Advice for leftists: When attacking somebody for an allegedly-ignorant statement, please first check to see if the statement is actually ignorant. For example, one of the arguments for gun control has been that the Second Amendment was a reaction to George III's attempts at gun control and is now obsolete.

As I've said before:

Much of the reaction is an example of a common phenomenon: ignore a commonplace right-wing idea for decades and then, when forced to acknowledge it, treat it as though it were the product of an isolated nut. This not only applies to the claim that liberals could be fascists (as described by Nobel prize winner Friedrich von Hayek) but also the evidence showing that “primitive peoples” did not preserve their environment intact, the fact that Hannukah is a celebration of armed resistance, and even the fact that the roundness of the Earth was well known in the Middle Ages.

Addendum: Okay, now that I actually watched the video in question, I can see that they had some cause to criticize.
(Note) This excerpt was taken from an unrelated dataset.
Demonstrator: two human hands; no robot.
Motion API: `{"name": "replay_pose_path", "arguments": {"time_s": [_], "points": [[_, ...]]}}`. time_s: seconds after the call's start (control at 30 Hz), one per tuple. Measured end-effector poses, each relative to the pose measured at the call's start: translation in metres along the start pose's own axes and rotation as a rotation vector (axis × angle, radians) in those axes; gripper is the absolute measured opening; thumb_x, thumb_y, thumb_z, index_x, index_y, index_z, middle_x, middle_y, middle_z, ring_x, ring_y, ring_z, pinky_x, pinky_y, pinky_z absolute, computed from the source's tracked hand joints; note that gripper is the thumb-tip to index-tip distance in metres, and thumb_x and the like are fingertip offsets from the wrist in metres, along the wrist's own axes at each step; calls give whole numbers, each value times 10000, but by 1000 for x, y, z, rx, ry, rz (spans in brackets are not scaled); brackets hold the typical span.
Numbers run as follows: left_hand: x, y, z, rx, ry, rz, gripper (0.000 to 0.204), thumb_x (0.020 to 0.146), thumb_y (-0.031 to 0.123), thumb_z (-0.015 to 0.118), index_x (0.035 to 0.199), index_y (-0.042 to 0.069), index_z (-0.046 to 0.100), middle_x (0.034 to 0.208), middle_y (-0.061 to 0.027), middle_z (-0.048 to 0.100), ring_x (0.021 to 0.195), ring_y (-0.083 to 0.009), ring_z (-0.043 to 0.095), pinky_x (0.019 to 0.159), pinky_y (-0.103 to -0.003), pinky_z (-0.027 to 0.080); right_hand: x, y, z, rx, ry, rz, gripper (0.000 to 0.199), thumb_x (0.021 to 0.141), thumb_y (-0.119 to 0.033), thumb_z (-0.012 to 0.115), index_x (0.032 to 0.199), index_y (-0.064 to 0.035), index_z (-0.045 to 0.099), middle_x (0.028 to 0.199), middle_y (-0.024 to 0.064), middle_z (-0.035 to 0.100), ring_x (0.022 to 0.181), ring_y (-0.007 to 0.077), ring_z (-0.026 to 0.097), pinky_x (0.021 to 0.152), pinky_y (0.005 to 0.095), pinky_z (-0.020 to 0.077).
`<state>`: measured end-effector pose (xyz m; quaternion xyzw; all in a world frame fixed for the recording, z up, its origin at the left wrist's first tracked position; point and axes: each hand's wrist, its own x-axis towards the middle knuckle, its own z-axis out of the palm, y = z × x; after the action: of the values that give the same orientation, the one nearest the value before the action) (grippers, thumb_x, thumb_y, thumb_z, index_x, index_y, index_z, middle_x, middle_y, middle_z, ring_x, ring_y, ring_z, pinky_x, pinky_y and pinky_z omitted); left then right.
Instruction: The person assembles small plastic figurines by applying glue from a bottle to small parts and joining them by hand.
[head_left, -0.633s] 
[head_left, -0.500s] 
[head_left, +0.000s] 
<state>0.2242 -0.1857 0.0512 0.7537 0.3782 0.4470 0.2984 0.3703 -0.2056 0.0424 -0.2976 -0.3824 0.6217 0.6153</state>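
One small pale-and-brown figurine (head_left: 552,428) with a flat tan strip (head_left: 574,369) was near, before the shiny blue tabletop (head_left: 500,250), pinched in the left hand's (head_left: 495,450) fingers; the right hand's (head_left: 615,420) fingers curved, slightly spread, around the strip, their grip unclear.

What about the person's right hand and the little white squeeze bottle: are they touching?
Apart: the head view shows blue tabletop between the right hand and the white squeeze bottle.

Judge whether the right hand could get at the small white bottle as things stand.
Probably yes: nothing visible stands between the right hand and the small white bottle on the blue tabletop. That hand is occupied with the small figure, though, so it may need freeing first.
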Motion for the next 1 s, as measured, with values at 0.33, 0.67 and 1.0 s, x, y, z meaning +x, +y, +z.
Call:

She sounded like she was about to trip over her own tongue. (The phrase “could not be understood for comment” comes to mind.) Many of my fellow wingnuts regard Sarah Palin as the second coming of Ronald Reagan but she doesn't even come close to Reagan's rhetorical skills.

Addendum II: Legal Insurrection and The Cranky Professor have more details.

Wednesday, June 01, 2011

This Will Produce a Protest Movement

The Imperialistic Competition Algorithm.

One of the steps is:

Position exchange between a colony and Imperialist. A colony with a better position than the imperialist, has the chance to take the control of empire by replacing the existing imperialist.
I think that's when the Jedi and the Sith exchange places.